Invariably, when I ask people what Transport Layer Security (TLS) does, they say something like, “it protects my credit card info when I buy things online.”
The response is not incorrect, but it’s not the whole story, either, and let’s just ignore the server-side credit card protection requirements and PCI compliance for a moment.
TLS provide three security services, with an optional fourth.
- The first is server authentication, in other words, “is the server I connect to the real server?”
- The second is channel encryption.
- The third is channel integrity protection.
- The fourth option is client authentication, in other words, the server requires the client also authenticate themselves using TLS.
Now here is the critically important part:
Channel protections are of little use if you do not know which server you are talking to!
I cannot stress enough how important server authentication is. You cannot have a private conversation unless you know who you are talking to. It’s like whispering a secret to someone in a blacked-out room, but you do not know who is in the room!
But people, and developers, make this fundamental mistake all the time by doing things like:
- Using self-signed certificates
- Not performing complete certificate validation
- Ignoring errors during certificate validation
SQL Server has some options you should avoid, if possible, too. Most notably:
- Connecting to SQL Server with no TLS.
- SQL Server installs a self-signed certificate by default.
- SQL Server allows connections that ignore the server certificate.
The first one is obvious, if you’re not using TLS, then you have no clue what server your client code is connecting to. You can opt-in for TLS support by using Encrypt=True in connection strings.
Note that current Azure Data Studio builds default to using TLS:
There’s more information here https://learn.microsoft.com/en-us/sql/azure-data-studio/connect?view=sql-server-ver16#encrypt-and-tr....
I must admit, I do not like the use of the word ‘encrypt’ in connection strings and the ADS dialog above, because as I have mentioned, TLS is more than encryption. I would prefer to use ‘secured’. But that’s just pedantic me!

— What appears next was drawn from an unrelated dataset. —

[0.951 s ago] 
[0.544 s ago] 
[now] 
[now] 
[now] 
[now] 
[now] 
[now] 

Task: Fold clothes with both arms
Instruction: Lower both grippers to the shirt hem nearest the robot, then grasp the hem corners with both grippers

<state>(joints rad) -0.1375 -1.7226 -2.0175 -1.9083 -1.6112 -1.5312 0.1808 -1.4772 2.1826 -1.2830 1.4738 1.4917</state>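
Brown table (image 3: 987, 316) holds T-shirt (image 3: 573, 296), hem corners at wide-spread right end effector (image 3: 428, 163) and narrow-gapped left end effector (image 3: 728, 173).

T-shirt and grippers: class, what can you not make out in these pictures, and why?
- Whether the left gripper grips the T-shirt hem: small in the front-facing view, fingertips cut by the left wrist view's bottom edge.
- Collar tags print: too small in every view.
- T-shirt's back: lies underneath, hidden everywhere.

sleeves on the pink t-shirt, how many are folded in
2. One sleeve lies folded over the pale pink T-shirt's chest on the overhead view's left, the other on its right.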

Next is self-signed certificates.
The problem with self-signed certificates is there is no trust in them whatsoever. There’re tricks you can do in code to ‘pin’ a certificate’s thumbprint or hash, but that defeats the agility, or the ability to move from one certificate to another, that comes with X.509 certificates.
I have heard some people say, “we use self-signed certs in development, but real certs in production!” The problem with that statement is that your code will perform differing certificate tests in dev, test and prod, so any tests you run in dev/test will not test the same scenario in prod, so don’t be surprised if prod fails even if you tested certs in dev/test.
When you add TrustServerCertificate=True to a connection string, you’re basically saying “I trust the server, regardless of what the certificate says.” Or, to be hopelessly cynical, “My client can connect to any server because I don’t care who owns the database, even an evil database server.”
TrustServerCertificate=False doesn’t mean your code does not trust the server certificate, rather it forces the client code to evaluate the server certificate by performing all the appropriate certificate checks such as:
- The certificate is issued by a trusted CA
- The name in the certificate matches the name of the server you are connecting to.
- Date range is correct
- Key Usage is correct
SQL Server 2022 also adds a new argument to Encrypt, Encrypt=Strict, which ignores TrustServerCertificate altogether, and always performs correct certificate validation. Also, this will use TLS 1.3 when possible.
NOTE: We will announce support for Strict in Azure SQL DB and Azure SQL MI soon, so stay tuned!
The moral of this story is please just do the right thing and use real certificates in dev/test that chain up to a trusted root. If you don’t want to use a commercial certificate authority (CA) you could use Windows Certificate Services and deploy the root certificate on your dev boxes.
This is precisely what I do in a Windows Server VM in Azure: I have my own CA and issue certs as needed, and when it’s not in use I just shut the VM down.
Finally, use the following in your connection strings:
Encrypt=True or Encrypt=Strict
Good TLS hygiene is good for security and TLS is a good security defense.
PS: As a selfless plug, I write about this topic in excruciating detail in Chapter 10, “Cryptography in Azure” in Designing and Development Security Azure Solutions from Microsoft Press.
A big thank you to colleagues Andreas Wolter and Srdan Bozovic for their review and comments.